In this way, we complete the first round of training and obtain the generated images $\bar{x}$ with artifacts and the images $\bar{y}$ without artifacts. The $\bar{x}$ and∼ $\bar{y}$ images are input into the generator and discriminator for the two domains and function as input images and target images, respectively. These images pass through the two domains, forming the first round of training. This process is called the cycle process in the generator of the framework.

During the cycle process, several constraints are set for the encoders and decoders of the two domains, including the kernel loss and cycle consistency loss functions. The kernel loss of the cycle process is as follows: $los s_{akc} = 𝔼 {(E_{a} (\bar{x}))}^{2}$ (16) $los s_{artkc} = 𝔼 {(E_{art} (\bar{x}))}^{2}$ (17) $los s_{bkc} = 𝔼 {(E_{b} (\bar{y}))}^{2}$ (18)

Simultaneously, the consistency loss formula is as follows: $los s_{ac} = 𝔼 (| \hat{x} - x |)$ (19) $los s_{bc} = 𝔼 (| \hat{y} - y |)$ (20)

where $\hat{x}$ represents the images generated by D_b, and y represents the images generated by D_a in the cycle process.

In summary, during the generator training for the dual zones, by combining Eqs. (5) to (20), the total loss function formula is as follows:

$min los s_{total} = GAN \times (los s_{aa} + los s_{ba} + los s_{di s_{cont}}) + K \times (los s_{ak} + los s_{artk} + los s_{bk}) + VGG \times (los s_{av} + los s_{bv}) + REC \times (los s_{ar} + los s_{br}) + K_{cyc} \times (los s_{akc} + los s_{artkc} + los s_{bkc}) + RE C_{cyc} \times (los s_{ac} + los s_{bc}) + MSE \times (los s_{am} + los s_{bm})$ (21)

where GAN, K, VGG, REC, E_cyc, REC_cyc and MSE are all weight parameters used to control the least squares loss, adversarial loss, kernel loss, perceptual loss, reconstruction loss, cycle kernel loss and cycle consistency loss, respectively.

Fig.1

The training process of the content discriminator.

Fig.2

The dual-zone discriminator training process.

Fig.3

The training process of the dual-zone generative neural network.

2.1.2 Adversarial network architecture

The structure of the dual-zone cycle GAN is shown in Fig. 4. We divide the entire framework into two domains and a content discriminator. The two domains are the clear domain (CD) and AD. The AD contains a generator and discriminator, and the generator further incudes a feature encoder, an artifact encoder and a feature decoder. The feature encoder (E_a) learns the features of the CCTA images with artifacts and generates feature images from these images. The artifact encoder (E_art) learns the artifact features of CCTA images with artifacts and generates artifact feature images from the images. The decoder (D_a) of the AD reconstructs the images with artifacts from the joint feature images and the feature images generated by the encoders in the AD.

Fig.4

The content encoder of dual zones.

Fig.5

The residual block of the cycle generative adversarial network.

Fig.6

The decoder of the clear domain.

The CD also contains a generator and discriminator. The generator is composed of a feature encoder (E_b) and a decoder (D_b). The feature encoder learns the features of CCTA images without artifacts, and the decoder is used to generate clean images from the feature images provided by the AD encoder.

In the above two domains, E_a and E_b are identical and called the content encoders. The size of the input images is 256 × 256. Each content encoder is composed of a convolutional layer, two downsampling layers and four residual blocks. Each convolutional layer has a leaky rectified linear unit (lReLU) activation function. In the content encoder, the first layer of the convolution kernel is 7 × 7, the stride is 1, and the number of channels is 16. The downsampling process uses a convolution layer with a kernel size of 4×4 and a stride of 2, and the number of channels doubles after each convolution. As shown in the figure, the residual block contains two convolutional layers with a convolution kernel size of 3×3 and a stride of 1. The first layer is followed by the lReLU activation function, but the second layer is not.

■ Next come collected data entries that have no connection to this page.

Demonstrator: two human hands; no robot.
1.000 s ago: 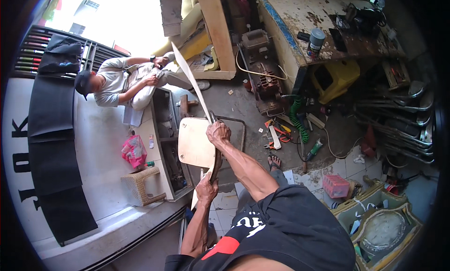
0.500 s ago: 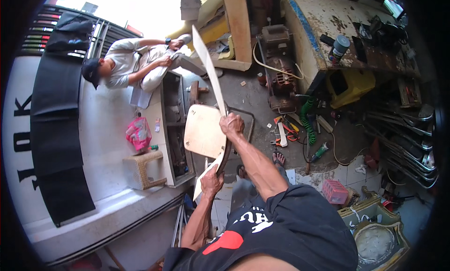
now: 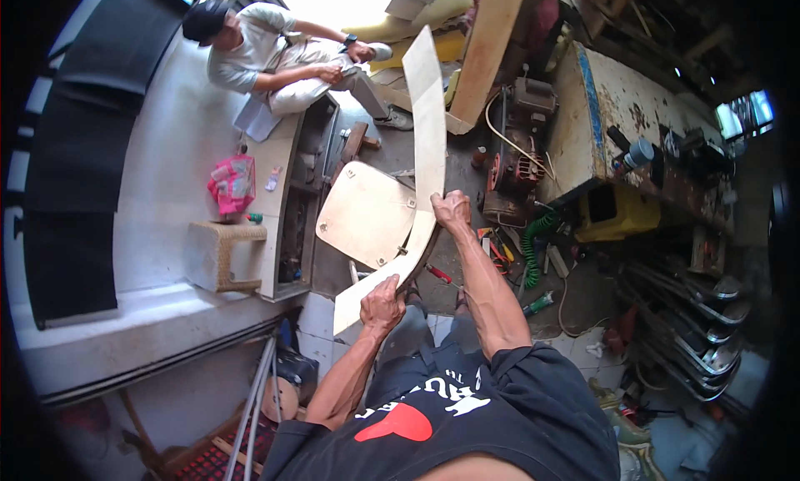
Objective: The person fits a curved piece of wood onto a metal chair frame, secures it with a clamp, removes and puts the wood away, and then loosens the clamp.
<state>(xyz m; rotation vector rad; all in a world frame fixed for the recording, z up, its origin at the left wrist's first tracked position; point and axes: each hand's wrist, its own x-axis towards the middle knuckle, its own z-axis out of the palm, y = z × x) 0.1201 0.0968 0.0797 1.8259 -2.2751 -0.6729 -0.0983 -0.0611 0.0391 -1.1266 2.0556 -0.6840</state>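
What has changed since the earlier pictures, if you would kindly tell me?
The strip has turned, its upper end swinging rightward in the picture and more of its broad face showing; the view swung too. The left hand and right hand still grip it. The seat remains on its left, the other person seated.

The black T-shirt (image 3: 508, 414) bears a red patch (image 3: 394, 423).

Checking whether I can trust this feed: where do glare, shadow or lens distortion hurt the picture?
Head view: a glare patch near the top, beyond the seated person; head view: the rim goes black and the dark sheets at left bow; head view: the stacked chrome frames sit in shadow, yet the pale bent board, left hand and right hand read clearly.
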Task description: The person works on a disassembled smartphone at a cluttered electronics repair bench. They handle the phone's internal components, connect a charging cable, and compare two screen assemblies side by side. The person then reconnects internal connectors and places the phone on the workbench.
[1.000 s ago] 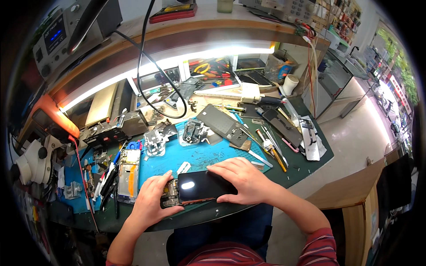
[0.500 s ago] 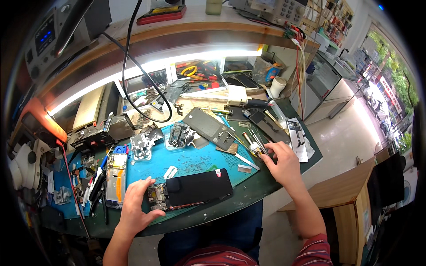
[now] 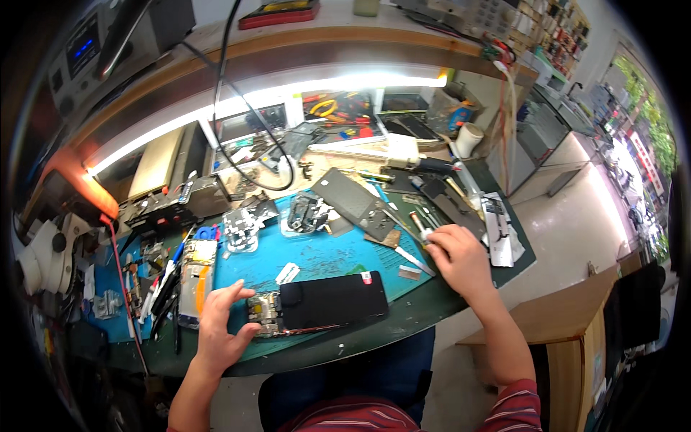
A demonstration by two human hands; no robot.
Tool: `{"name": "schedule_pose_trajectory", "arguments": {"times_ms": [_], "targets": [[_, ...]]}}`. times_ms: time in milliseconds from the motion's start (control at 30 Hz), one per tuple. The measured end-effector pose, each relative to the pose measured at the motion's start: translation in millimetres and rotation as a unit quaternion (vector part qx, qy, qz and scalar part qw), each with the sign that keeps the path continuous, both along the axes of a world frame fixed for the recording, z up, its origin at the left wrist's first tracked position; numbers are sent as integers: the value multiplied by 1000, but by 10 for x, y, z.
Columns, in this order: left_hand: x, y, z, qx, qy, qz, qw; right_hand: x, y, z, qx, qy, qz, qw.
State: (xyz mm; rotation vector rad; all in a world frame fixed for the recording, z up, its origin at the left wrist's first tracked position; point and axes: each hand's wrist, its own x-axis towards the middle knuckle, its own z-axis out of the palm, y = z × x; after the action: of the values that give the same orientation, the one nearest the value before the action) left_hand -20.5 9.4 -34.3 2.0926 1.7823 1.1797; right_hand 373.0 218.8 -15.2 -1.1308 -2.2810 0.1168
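Observation:
An opened phone (image 3: pixel 335 301) with a black front lies across the mat's near edge. Its bared circuit board (image 3: pixel 265 314) shows at the left end. My left hand (image 3: pixel 219 324) is beside that end, thumb and fingers apart, the tips close to its corners. Farther right, my right hand (image 3: pixel 461 261) has its thumb and fingers pinched together at a cluster of slim tools. A short tool with a pale shaft and copper-coloured end (image 3: pixel 417 220) stands out by the fingertips. What they pinch is mostly hidden.
A blue mat (image 3: pixel 245 270) holds a grey phone panel (image 3: pixel 353 200), clear trays of small parts (image 3: pixel 306 214) and a white-handled blade (image 3: pixel 414 259). Another opened phone (image 3: pixel 196 277) lies left. A black cable (image 3: pixel 270 147) loops above the bench.
The whole view has shifted slightly, with the bench farther right. My right hand's fingers have drawn together at the slim tools. My left hand stays by the phone's board end.

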Motion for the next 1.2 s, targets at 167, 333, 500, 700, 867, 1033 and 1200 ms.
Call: {"name": "schedule_pose_trajectory", "arguments": {"times_ms": [167,333,500,700,867,1033,1200], "targets": [[63,30,114,26,72,-2,997,62,32,-5,109,-6,-73,991],[141,-37,134,36,93,18,995,74,-143,27,142,-61,-86,984],[237,-171,151,19,141,-1,990,-175,-412,284,-11,26,60,998],[188,-164,122,-2,147,-25,989,-636,-537,252,-67,-64,265,960],[180,-160,95,5,154,-27,988,-766,-542,151,-79,-96,286,950],[192,-160,84,5,163,-21,986,-765,-532,95,-87,-79,282,952],[199,-152,106,0,163,-19,986,-762,-513,35,-78,-66,280,954]]}}
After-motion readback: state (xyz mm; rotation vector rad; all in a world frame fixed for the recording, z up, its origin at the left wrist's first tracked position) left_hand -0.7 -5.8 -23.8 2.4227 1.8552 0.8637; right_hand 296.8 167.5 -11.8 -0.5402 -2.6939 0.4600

In the above two domains, D_a and D_b differ in the number of input channels. We call D_a and D_b the feature decoders. As shown in Fig. 7, the feature decoder takes as input a feature image with a size of 64×64×64, which passes through a residual block, two upsampling layers and three convolutional layers. The network finally outputs a series of patches with a size of 256×256. After each upsampling operation, a convolutional layer with a convolution kernel of 5×5 is used to extract the image features. The last layer of convolution, which is used to generate images, is a convolution layer with a convolution kernel of 1×1 and no activation function. Finally, the number of input channels in D_b is 64, while the number of input channels of D_a is 128—twice the number of input channels in D_b.

Fig.7

The decoder of the artifact domain.

In addition, a special encoder exists in the AD, called E_art, as well as an artifact encoder, which is used to extract the artifact features of the CCTA images with artifacts. As shown in Fig. 8, this encoder contains two convolution kernel layers and two downsampling layers. The size of the convolution kernel of the first convolution layer is 7×7; the next two convolution kernels are 4×4, and the stride is 2. The final convolution kernel is a 1×1 convolution layer. The input images are the same as those for E_a. The downsampling multiples of E_a, E_b and E_art should be consistent.

Fig.8

The artifact encoder of the artifact domain.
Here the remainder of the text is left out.